Damien leaned back in his chair, arms crossed, trying to look stern—but the corner of his mouth kept twitching.

And Sebastian, propped up against his pillows like a king holding court, seemed to live for every crack in his brother's composure.

They had the same jaw. The same stubborn set to their shoulders. But where Damien was controlled, contained—every emotion locked behind a fortress of professionalism—Sebastian let everything spill out. Every smirk, every eye roll, every terrible joke delivered with the timing of a man who knew exactly how annoying he was being.

And I loved every second of it.

"You know," Sebastian mused, "for a guy who runs a billion-dollar company, you're remarkably easy to rile up."

"And for a guy who almost died, you're remarkably determined to finish the job."

"What can I say?" Sebastian spread his hands wide. "I like to live dangerously."

"Clearly," Damien muttered. But there was no venom in it. Just exhaustion. And beneath that—so far beneath I almost missed it—relief.

He'd almost lost his brother.

I'd been so focused on Sebastian's recovery, on the day-to-day progress, that I'd almost forgotten the terror that had preceded it. The phone call that had shattered Damien's world. The waiting. The not knowing.

Emma had told me pieces of it. How Damien had barely slept those first few days. How he'd talked to Sebastian for hours, even when the doctors said he probably couldn't hear.

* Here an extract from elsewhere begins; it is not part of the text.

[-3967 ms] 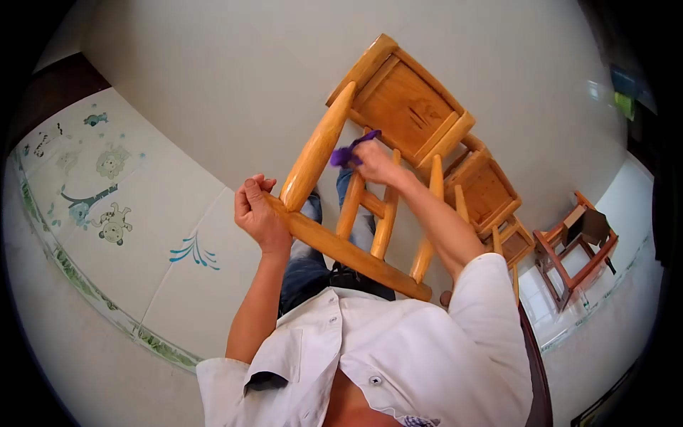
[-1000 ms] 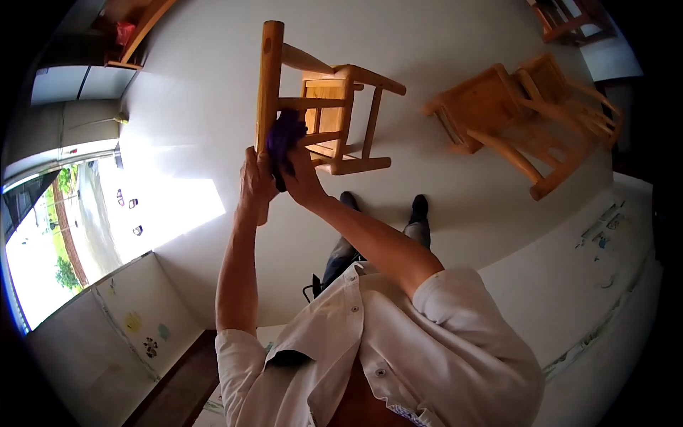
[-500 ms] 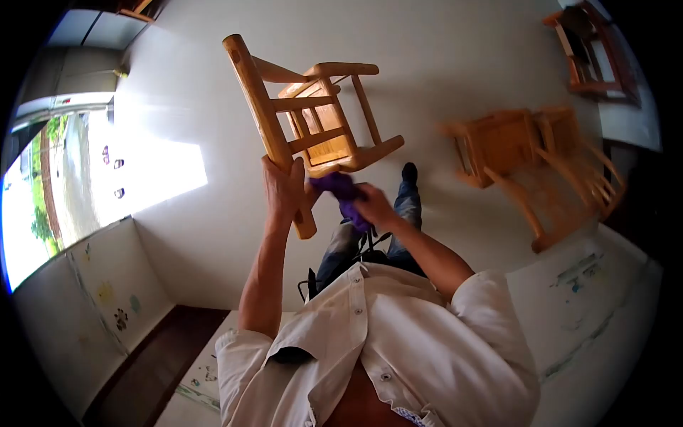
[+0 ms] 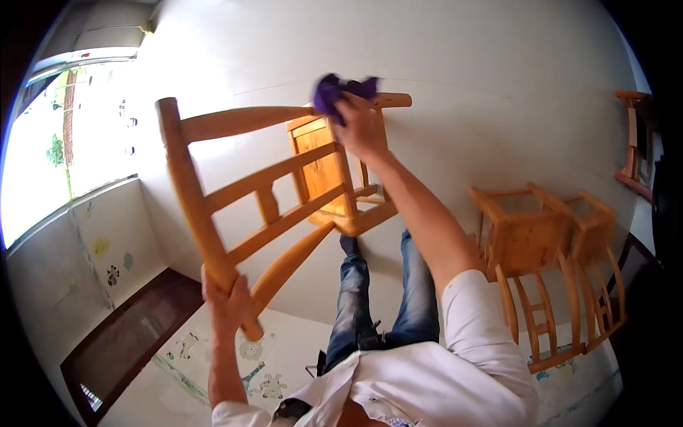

Looking at them now—bickering over baseball cards and sponge baths like nothing had happened—I understood something I hadn't before.

This was how the Holts loved.

Not with soft words or tender declarations. With insults and threats and the unshakable certainty that no matter how bad things got, they'd show up. Again and again and again.

My phone buzzed again.

I groaned, pulling it from my purse and slipping from the room. Sebastian's gaze burningholes in my back.

The hallway was quiet. Sterile. The fluorescent lights buzzed overhead, casting everything in that flat, unforgiving white that made even the healthy look ill. I leaned against the wall and looked at my screen.

Twelve missed calls.

Forty-three texts.

All from Garrett.

I scrolled with numb fingers, watching the messages shift like a mood ring from black to red.

Garrett: I miss you.

Garrett: Can we please talk?

Garrett: I'm trying here, Candace. I'm really trying.

Garrett: I went to therapy today. I'm getting help. For you.

Garrett: Why won't you answer me?

Garrett: I saw your Instagram story. You're at the hospital again?

Garrett: Who's the guy in the background?